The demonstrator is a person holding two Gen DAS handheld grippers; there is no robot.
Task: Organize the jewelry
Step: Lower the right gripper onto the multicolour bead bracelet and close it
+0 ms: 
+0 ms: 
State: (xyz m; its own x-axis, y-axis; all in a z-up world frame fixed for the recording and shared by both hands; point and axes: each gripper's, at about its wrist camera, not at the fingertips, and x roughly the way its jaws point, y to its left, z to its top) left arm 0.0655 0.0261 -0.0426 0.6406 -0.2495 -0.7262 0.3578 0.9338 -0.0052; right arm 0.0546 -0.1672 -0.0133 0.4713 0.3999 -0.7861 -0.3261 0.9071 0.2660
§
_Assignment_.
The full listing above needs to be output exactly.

_Problem solution_.
The demonstrator is a person holding two Gen DAS handheld grippers; there is no robot.
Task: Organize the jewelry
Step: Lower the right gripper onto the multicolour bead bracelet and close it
+0 ms: 
+0 ms: 
State: (xyz m; its own x-axis, y-axis; all in a z-up world frame fixed for the recording and shared by both hands; point and axes: each gripper's, at about its wrist camera, not at the fingertips, and x roughly the way its jaws point, y to its left, z to its top) left arm 0.0655 0.0261 -0.0426 0.6406 -0.2495 -0.7262 0.3578 0.9338 -0.0052; right arm 0.0546 -0.1672 -0.0133 0.4713 0.3999 -0.7861 -0.3261 0.9071 0.2660

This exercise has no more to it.